* _Dataset records_
↓↓↓
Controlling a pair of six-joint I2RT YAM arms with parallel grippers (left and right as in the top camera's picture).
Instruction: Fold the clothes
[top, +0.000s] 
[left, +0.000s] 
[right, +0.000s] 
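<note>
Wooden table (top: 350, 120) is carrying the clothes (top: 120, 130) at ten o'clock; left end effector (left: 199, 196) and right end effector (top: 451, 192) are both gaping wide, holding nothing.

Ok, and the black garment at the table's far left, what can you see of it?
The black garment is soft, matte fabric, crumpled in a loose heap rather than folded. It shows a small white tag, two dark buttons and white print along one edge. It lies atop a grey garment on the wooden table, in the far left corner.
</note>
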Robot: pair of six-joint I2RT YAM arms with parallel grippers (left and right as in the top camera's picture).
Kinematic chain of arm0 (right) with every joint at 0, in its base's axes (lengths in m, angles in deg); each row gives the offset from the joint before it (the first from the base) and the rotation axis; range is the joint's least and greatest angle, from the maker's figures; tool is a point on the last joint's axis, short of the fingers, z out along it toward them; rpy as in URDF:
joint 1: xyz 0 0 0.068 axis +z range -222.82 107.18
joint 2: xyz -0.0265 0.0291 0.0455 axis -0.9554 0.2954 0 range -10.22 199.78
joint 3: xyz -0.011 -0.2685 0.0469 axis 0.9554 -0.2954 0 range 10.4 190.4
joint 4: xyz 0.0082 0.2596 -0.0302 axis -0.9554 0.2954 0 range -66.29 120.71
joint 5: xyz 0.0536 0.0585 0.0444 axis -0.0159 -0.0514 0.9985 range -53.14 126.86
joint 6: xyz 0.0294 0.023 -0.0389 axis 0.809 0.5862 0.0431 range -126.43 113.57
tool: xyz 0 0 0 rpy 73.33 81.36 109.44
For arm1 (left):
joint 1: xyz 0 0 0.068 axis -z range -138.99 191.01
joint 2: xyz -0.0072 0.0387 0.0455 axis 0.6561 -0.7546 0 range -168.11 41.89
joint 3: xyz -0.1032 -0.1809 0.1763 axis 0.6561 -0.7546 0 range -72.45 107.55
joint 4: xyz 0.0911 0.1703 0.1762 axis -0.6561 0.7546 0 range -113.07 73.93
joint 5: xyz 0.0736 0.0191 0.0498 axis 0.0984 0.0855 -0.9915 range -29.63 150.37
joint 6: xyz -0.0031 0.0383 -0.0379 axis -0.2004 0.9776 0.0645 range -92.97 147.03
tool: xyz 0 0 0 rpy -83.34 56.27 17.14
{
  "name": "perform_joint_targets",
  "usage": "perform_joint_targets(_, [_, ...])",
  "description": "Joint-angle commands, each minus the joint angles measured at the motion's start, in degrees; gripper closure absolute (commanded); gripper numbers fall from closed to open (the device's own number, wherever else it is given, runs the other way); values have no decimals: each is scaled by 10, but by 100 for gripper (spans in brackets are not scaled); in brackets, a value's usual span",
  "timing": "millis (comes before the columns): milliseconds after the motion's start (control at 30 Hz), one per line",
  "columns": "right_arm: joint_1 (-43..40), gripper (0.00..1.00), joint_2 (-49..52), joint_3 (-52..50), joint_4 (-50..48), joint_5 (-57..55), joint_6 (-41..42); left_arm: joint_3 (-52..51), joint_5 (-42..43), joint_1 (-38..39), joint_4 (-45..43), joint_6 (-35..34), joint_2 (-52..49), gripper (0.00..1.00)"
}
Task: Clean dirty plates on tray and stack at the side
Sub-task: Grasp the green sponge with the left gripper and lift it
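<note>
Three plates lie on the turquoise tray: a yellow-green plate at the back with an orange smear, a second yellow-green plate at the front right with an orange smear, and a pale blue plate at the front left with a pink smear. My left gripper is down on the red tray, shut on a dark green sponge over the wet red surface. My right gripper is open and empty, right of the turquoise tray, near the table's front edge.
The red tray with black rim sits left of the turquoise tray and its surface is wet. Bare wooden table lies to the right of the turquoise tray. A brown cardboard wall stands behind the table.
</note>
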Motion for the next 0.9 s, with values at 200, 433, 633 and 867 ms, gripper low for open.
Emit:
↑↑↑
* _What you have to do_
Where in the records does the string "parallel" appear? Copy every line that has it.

* _Answer for the task_
Controlling a pair of six-joint I2RT YAM arms with parallel grippers (left and right as in the top camera's picture).
Robot: pair of six-joint I2RT YAM arms with parallel grippers (left and right as in the top camera's picture).

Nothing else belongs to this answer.